Description
My laptop is kind of new: RTX 4080, ubuntu 22.04, and with GPU driver=525.147.05 and CUDA=12.0.
Yesterday I have installed the riva_quickstart_v2.13.1 (lastest). riva_init.sh/riva_start.sh both works very well. In config.sh I have enable the asr and tts with language_code only to “zh-CN” (Mandarin)
-
I have been used: GitHub - nvidia-riva/python-clients: Riva Python client API and CLI utils where it has the scripts/asr or scripts/tts.
-
for the ASR test, Riva did the supper job to recognize the Mandarin very well and very fast !
-
but for TTS, it seems to me that audio file is OK with single Chinese sentence. But when it combines multiple sentences: say 3 sentences, for the first sentence, it sounds correct but after that it sounds with Chinese local dialect. Not sure what is wrong? could you please help me to solve this problem on TTS of Mandarin?

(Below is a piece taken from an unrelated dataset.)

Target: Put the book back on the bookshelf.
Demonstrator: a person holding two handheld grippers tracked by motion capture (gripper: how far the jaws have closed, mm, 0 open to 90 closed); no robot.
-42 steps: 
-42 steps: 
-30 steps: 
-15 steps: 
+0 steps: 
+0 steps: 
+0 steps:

I am attaching the python-clients.tar where I have used the scrips/tts/talk.py or talk_input.py. example command:
A. python3 talk.py --voice=Mandarin-CN.Female-1 --play-audio --server localhost:50050 --text “现在是上海交通大学计算机系大四在校学生”
It works very well for single input sentence
B. python3 talk_input.py -o output.wav --voice=Mandarin-CN.Female-1 --play-audio --server localhost:50050
Where I used the in.txt input file where is has three sentences. But from multi_sentence.wav generated, only the first sentence is standard Mandarin.
I try to attache the python-clients.tar and config.sh, but from this panel, the Upload icon does not show those two files. If you can show me how to upload these two files, that will be great!
Thanks so much for your help
James